Washington’s Offer of Judgment mechanics are governed primarily by Washington Superior Court Civil Rule 68 (“CR 68”) and RCW 4.84.250 et seq. The practical “jurisdiction variation” for Washington (US-WA) is that your DocketMath logic is driven by CR 68’s timing and cost-shifting structure, while the RCW provisions supply the Washington-specific framework for the resulting consequences (including how costs are handled).

In other words, when you run Offer Of Judgment Analyzer in DocketMath for US-WA, the key differences usually come from:

  • Timing window for serving the offer
  • The “more than X days before trial” requirement (Washington’s default is more than 10 days)
  • What happens after the offer is served if the case proceeds to judgment
  • How costs (and any specified “effect” of the offer) are treated under the Washington model

The brief you provided also notes: no claim-type-specific sub-rule was found for this Washington setup. So Washington uses the general/default period described in CR 68 rather than a different deadline depending on the claim type.

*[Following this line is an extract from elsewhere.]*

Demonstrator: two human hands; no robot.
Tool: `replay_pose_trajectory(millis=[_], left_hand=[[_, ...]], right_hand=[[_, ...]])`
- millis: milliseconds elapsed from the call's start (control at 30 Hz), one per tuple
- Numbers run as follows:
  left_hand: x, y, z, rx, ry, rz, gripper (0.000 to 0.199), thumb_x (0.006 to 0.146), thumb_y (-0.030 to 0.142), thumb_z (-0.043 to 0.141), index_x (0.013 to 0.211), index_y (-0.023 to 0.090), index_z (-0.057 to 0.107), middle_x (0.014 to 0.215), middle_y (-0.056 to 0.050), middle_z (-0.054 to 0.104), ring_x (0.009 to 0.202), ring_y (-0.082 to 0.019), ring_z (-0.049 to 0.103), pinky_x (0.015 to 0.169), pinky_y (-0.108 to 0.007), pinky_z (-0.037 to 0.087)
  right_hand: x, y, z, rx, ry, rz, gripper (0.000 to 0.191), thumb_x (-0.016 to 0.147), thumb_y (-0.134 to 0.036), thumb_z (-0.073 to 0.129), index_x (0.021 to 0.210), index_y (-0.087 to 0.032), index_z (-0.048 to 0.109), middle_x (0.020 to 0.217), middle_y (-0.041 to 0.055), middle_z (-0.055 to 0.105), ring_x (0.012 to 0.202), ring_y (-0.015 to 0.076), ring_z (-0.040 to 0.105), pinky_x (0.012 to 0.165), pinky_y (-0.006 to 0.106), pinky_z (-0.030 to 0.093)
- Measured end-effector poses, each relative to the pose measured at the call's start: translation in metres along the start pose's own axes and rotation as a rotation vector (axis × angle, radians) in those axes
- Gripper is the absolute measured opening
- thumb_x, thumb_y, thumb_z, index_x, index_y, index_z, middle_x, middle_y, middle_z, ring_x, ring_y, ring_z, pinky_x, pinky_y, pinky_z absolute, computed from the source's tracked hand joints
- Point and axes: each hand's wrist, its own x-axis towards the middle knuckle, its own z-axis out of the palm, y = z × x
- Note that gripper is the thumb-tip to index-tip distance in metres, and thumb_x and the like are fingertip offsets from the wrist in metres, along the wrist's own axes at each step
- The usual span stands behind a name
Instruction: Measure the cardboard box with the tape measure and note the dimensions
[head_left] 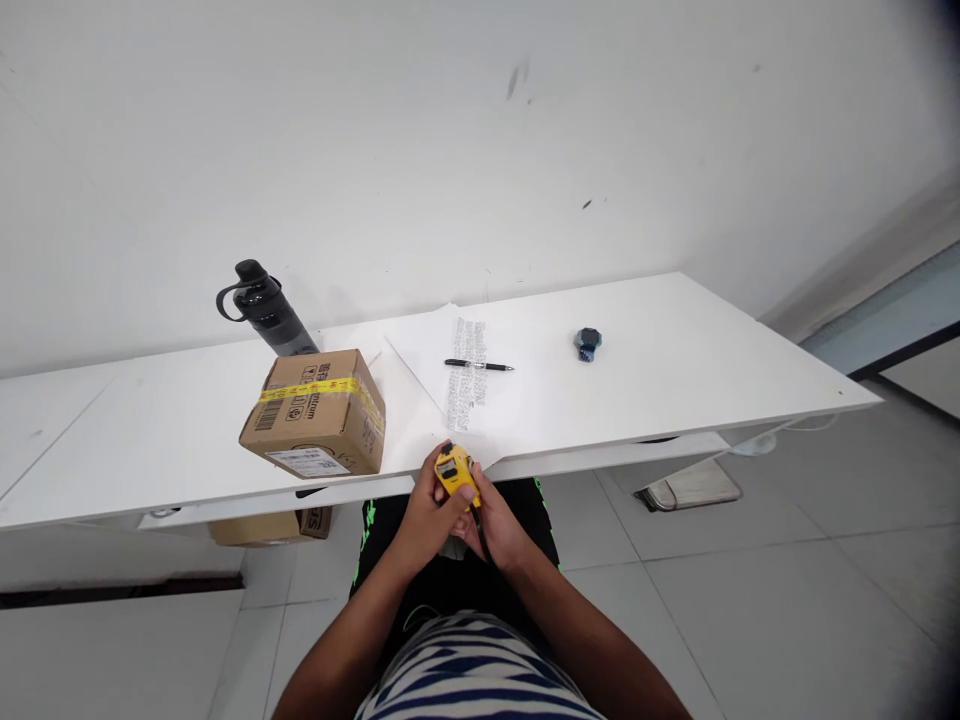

Default timing in Washington (CR 68): A defending party may serve the offer “at any time more than 10 days before the trial begins.”

Where this matters in DocketMath: your analyzer’s outputs can swing sharply based on whether the offer service date actually satisfies the “more than 10 days before trial begins” gate. If the gate is missed (even by a small number of days), the calculator may not apply the CR 68 consequences the same way.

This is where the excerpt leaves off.